**YOUR OBJECTIVE**
Write out the material below again, line for line, without any images.

**GIVEN INFORMATION**
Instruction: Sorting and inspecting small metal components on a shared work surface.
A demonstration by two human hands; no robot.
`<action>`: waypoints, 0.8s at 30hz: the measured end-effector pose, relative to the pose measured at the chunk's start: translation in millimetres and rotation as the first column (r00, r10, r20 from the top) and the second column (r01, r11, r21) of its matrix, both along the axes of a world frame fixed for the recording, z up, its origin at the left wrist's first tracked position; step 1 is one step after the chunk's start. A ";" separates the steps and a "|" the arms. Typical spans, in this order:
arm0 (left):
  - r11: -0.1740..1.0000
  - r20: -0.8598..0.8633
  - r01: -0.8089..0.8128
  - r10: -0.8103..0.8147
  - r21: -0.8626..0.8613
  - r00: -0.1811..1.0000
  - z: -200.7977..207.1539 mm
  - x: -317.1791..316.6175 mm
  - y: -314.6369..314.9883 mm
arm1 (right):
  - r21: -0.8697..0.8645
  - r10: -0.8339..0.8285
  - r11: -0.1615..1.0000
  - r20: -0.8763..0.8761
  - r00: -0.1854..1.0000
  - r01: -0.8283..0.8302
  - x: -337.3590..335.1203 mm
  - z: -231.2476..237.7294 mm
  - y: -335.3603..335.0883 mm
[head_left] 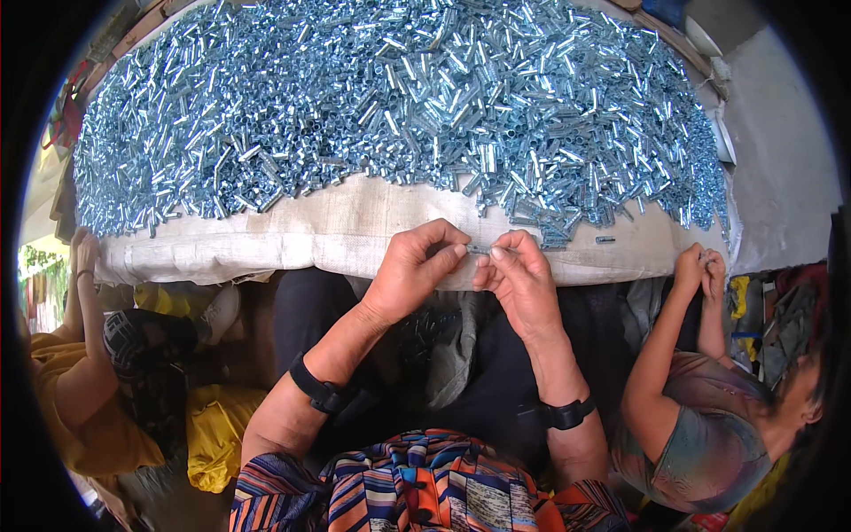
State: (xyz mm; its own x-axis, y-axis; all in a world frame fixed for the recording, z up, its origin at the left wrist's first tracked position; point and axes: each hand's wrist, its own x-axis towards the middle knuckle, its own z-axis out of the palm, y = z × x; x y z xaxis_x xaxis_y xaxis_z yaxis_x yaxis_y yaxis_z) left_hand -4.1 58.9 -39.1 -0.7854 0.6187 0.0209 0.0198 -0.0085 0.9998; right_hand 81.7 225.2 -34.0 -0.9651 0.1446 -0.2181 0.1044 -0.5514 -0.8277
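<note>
Between my two hands, just over the near edge of the cloth, is a small bluish metal sleeve [479, 250]. My left hand [415, 268] pinches one end of it between thumb and forefinger. At the other end, my right hand [521, 277] grips it the same way, its remaining fingers curled. The fingertips partly cover the sleeve. Beyond my hands spreads a deep heap of shiny metal sleeves [372, 106], some lying as longer joined pieces. A single sleeve [605, 239] rests apart on the cloth, right of my right hand.
Pale woven cloth [355, 217] covers the work surface under the heap. A person in a mustard top [97, 399] sits at the left, and another in a patterned shirt [709, 426] works at the right. A yellow bag [213, 434] lies low at the left.
</note>
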 end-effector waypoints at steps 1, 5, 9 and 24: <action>1.000 0.003 -0.001 0.001 -0.001 1.000 0.6 1.5 0.4 | 0.043 -0.023 0.999 -0.021 1.000 0.024 -0.1 -0.2 -3.4; 0.996 -0.001 -0.082 0.082 0.029 0.997 4.7 6.4 0.3 | 0.054 -0.044 0.997 -0.047 0.998 0.046 -0.1 4.3 -7.7; 0.989 0.116 -0.090 0.077 0.115 0.990 8.3 10.4 -0.1 | 0.049 -0.035 0.998 -0.064 0.997 0.038 1.7 7.8 -7.7; 0.961 -0.592 -0.234 0.103 -0.150 0.799 -0.4 4.3 17.9 | 0.661 -0.118 0.734 -0.101 0.988 0.156 -6.9 3.4 -13.0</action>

**WRITTEN ANSWER**
Instruction: Sorting and inspecting small metal components on a shared work surface.
A demonstration by two human hands; no robot.
`<action>`: waypoints, 0.8s at 30hz: the measured end-effector pose, relative to the pose measured at the chunk's start: translation in millimetres and rotation as the first column (r00, r10, r20 from the top) and the second column (r01, r11, r21) of its matrix, both along the axes of a world frame fixed for the recording, z up, its origin at the left wrist's first tracked position; step 1 is one step after the chunk's start. A ";" separates the steps and a "|" the arms. Typical spans, in this order:
arm0 (left):
  - r11: -0.1740..1.0000
  - r20: -0.8598..0.8633
  - r01: -0.8089..0.8128
  - r10: -0.8103..0.8147
  - r21: -0.8626..0.8613
  - r00: -0.1811..1.0000
  - z: -200.7977..207.1539 mm
  - x: -317.1791..316.6175 mm
  - y: -314.6369..314.9883 mm
arm1 (right):
  - r21: -0.8697..0.8645
  - r10: -0.8339..0.8285
  - r11: -0.1615..1.0000
  - r20: -0.8763..0.8761
  - r00: -0.1854..1.0000
  - r01: -0.8283..0.8302
  - x: -337.3590..335.1203 mm
  - z: -231.2476..237.7294 mm
  - y: -335.3603..335.0883 mm
[head_left] 
State: (xyz mm; its own x-axis, y-axis; all in a world frame fixed for the recording, z up, its origin at the left wrist's first tracked position; point and axes: each hand's wrist, its own x-axis towards the middle knuckle, its own z-axis out of the palm, y = z × x; x y z xaxis_x xaxis_y xaxis_z yaxis_x yaxis_y yaxis_z) left_hand -4.1 58.9 -39.1 -0.7854 0.6187 0.0209 0.0198 -0.0085 0.9998; right_hand 81.7 225.2 -34.0 -0.9651 0.1446 -0.2181 0.1044 -0.5514 -0.8277
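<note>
Between my two hands, just over the near edge of the cloth, is a small bluish metal sleeve [479, 250]. My left hand [415, 268] pinches one end of it between thumb and forefinger. At the other end, my right hand [521, 277] grips it the same way, its remaining fingers curled. The fingertips partly cover the sleeve. Beyond my hands spreads a deep heap of shiny metal sleeves [372, 106], some lying as longer joined pieces. A single sleeve [605, 239] rests apart on the cloth, right of my right hand.
Pale woven cloth [355, 217] covers the work surface under the heap. A person in a mustard top [97, 399] sits at the left, and another in a patterned shirt [709, 426] works at the right. A yellow bag [213, 434] lies low at the left.
</note>
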 end-effector waypoints at steps 1, 5, 9 and 24: <action>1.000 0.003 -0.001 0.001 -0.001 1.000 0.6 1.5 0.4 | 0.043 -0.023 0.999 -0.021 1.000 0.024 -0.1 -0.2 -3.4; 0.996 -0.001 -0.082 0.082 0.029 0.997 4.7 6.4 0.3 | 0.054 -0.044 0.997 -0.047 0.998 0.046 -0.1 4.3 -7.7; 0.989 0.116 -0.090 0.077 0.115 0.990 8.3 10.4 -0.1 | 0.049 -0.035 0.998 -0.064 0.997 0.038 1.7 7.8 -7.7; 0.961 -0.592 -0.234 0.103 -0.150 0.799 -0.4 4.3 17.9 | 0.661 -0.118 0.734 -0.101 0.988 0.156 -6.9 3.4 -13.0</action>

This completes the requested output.